For the data plane, which handles the direct processing and movement of operational data:
git clone https://github.com/Azure/jumpstart-cerebral
cd jumpstart-cerebral/infrastructure/bicep
nano main.bicepparam
az group create -n Cerebral -l eastus2
az deployment group create -g Cerebral -f main.bicep -p main.bicepparam
kubectl apply -f https://raw.githubusercontent.com/Azure/jumpstart-cerebral/refs/heads/main/deployment/cerebral-ns.yaml
sudo mkdir /var/lib/influxdb2
sudo chmod 777 /var/lib/influxdb2
kubectl apply -f https://raw.githubusercontent.com/Azure/jumpstart-cerebral/refs/heads/main/deployment/influxdb.yaml
kubectl apply -f https://raw.githubusercontent.com/Azure/jumpstart-cerebral/refs/heads/main/deployment/influxdb-setup.yaml
kubectl apply -f https://raw.githubusercontent.com/Azure/jumpstart-cerebral/refs/heads/main/deployment/cerebral-simulator.yaml
kubectl apply -f https://raw.githubusercontent.com/Azure/jumpstart-cerebral/refs/heads/main/deployment/mssql.yaml
kubectl apply -f https://raw.githubusercontent.com/Azure/jumpstart-cerebral/refs/heads/main/deployment/mssql-setup.yaml
kubectl get all -n cerebral
Use a web browser to connect to the Server IP of the InfluxDB service to access its interface, for example http://<IP_Server>:8086
Validate that there is a bucket named manufacturing
and that it contains a measurement called assemblyline
with values.
To access to Grafana use the admin
and the password of ArcPassword123!!
kubectl apply -f https://raw.githubusercontent.com/Azure/jumpstart-cerebral/refs/heads/main/deployment/redis.yaml
Create an Azure OpenAI service in your subscription and obtain the key and endpoint for use in the application configuration.

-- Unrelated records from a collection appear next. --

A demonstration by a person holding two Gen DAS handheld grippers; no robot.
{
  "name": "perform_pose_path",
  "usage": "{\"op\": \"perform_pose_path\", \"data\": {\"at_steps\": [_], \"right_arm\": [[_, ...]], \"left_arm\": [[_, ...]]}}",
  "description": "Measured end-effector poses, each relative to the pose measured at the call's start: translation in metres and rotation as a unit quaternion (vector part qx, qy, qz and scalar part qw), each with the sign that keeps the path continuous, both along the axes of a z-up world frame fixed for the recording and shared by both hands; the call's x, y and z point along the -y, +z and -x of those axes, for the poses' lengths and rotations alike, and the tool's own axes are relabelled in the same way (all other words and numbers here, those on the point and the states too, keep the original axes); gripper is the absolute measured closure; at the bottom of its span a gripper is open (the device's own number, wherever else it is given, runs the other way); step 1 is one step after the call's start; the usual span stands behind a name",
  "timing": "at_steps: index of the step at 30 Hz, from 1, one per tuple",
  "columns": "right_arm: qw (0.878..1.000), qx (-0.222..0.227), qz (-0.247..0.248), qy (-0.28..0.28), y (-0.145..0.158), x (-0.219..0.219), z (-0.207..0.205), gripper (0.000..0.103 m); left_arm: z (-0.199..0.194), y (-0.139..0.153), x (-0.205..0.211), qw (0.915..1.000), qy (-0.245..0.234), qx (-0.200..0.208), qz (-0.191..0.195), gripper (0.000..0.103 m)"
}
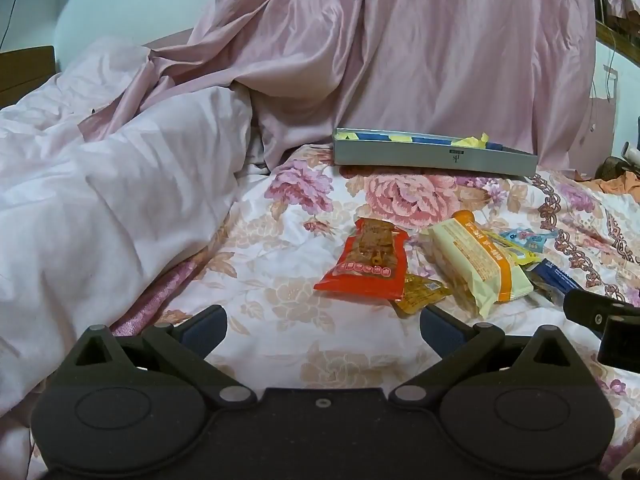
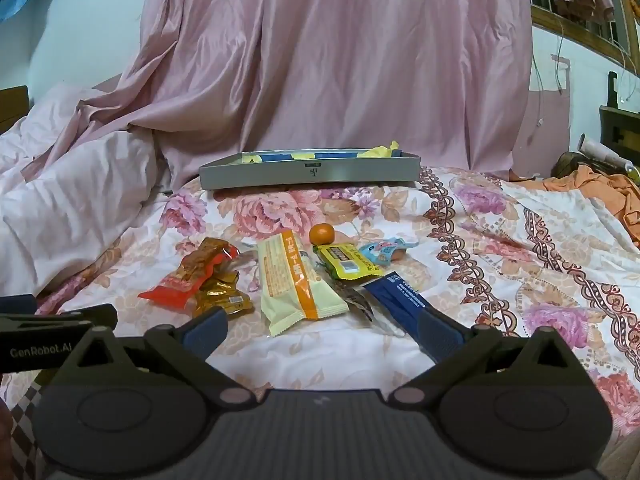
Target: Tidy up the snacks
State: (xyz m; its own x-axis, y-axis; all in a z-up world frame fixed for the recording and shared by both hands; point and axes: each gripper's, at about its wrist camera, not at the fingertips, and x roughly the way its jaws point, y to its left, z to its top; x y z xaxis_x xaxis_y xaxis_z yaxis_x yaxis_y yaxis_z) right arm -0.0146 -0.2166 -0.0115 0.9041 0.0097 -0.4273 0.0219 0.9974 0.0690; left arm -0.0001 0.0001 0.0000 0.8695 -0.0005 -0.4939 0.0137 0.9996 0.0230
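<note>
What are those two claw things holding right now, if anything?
Nothing. The left gripper and the right gripper both stand open and empty, and the snack packets lie untouched on the flowered bedspread.

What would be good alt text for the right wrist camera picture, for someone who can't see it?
The open right gripper hovers over a floral bedspread strewn with snacks: a red packet, a cream-and-orange wrapper, a small orange fruit and a dark blue packet. A shallow grey tray sits behind them before pink drapery.
</note>
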Motion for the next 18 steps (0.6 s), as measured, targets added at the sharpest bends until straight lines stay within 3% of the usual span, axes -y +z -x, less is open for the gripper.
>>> {"op": "perform_pose_path", "data": {"at_steps": [18], "right_arm": [[1.0,-0.003,-0.001,-0.001,-0.0014,-0.0006,0.0001,0.0]], "left_arm": [[0.0001,0.0032,0.0019,1.0,-0.002,-0.001,0.002,0.001]]}}
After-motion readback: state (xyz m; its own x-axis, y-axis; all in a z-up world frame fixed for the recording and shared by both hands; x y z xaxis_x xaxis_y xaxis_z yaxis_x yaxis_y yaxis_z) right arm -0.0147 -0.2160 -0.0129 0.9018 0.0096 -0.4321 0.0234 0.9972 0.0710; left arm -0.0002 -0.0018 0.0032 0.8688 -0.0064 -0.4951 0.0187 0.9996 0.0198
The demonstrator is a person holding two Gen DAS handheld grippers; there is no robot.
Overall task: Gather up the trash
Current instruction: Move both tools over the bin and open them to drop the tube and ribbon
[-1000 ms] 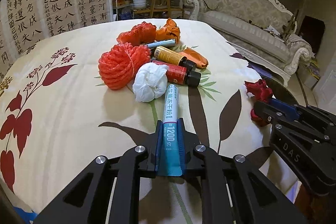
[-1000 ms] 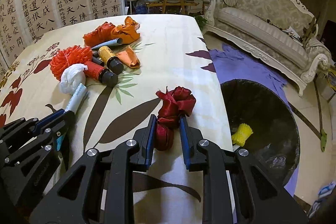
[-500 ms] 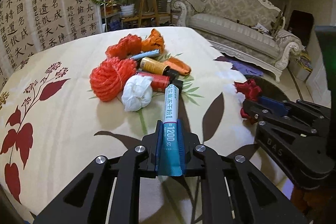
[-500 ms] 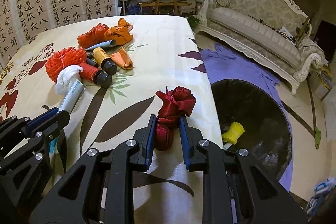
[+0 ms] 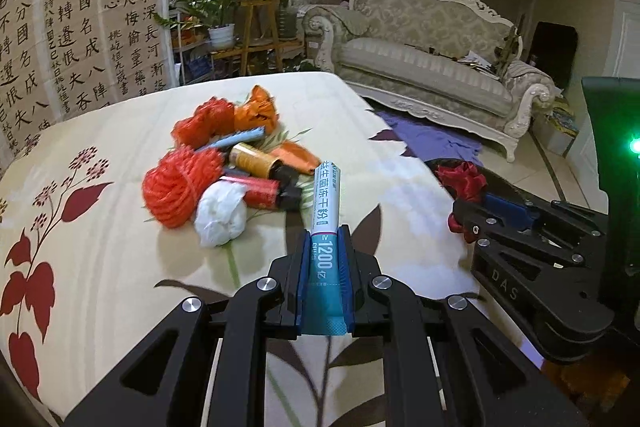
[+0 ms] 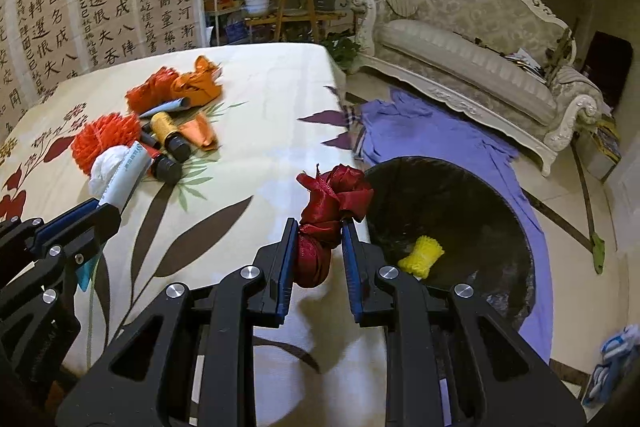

Download the Cerebral application deployment file:
wget https://raw.githubusercontent.com/Azure/jumpstart-cerebral/refs/heads/main/deployment/cerebral-api.yaml
nano cerebral-api.yaml
kubectl apply -f cerebral-api.yaml
Ensure that all components are functioning correctly by checking the pods and services.
At this point in the setup, "Cerebral" is fully operational using only Azure Open AI for processing queries. Here are the steps to test the functionality of the system:
Open your web browser and navigate to the web address of your server appended with port 5003. For example, if you are running the server locally, you would go to:
http://localhost:5003
Cloud-Based LLM Deployment: This setup requires minimal resources at the Edge and leverages Azure's robust cloud capabilities for processing and data handling, suitable for scenarios with adequate network connectivity and less stringent data locality requirements.
On-premises SLM Deployment: This approach is ideal for environments where the integration with on-premises data is required and is requires to have the SLM at the edge. It demands more substantial resources but provides enhanced control over data and processes.
The Cerebral solution is built to be adaptive, efficient, and scalable, making it an indispensable tool across multiple industries. By leveraging the power of Generative AI, real-time data processing, and seamless integration with cloud and edge services, Cerebral offers a robust platform for enhancing operational workflows and decision-making processes.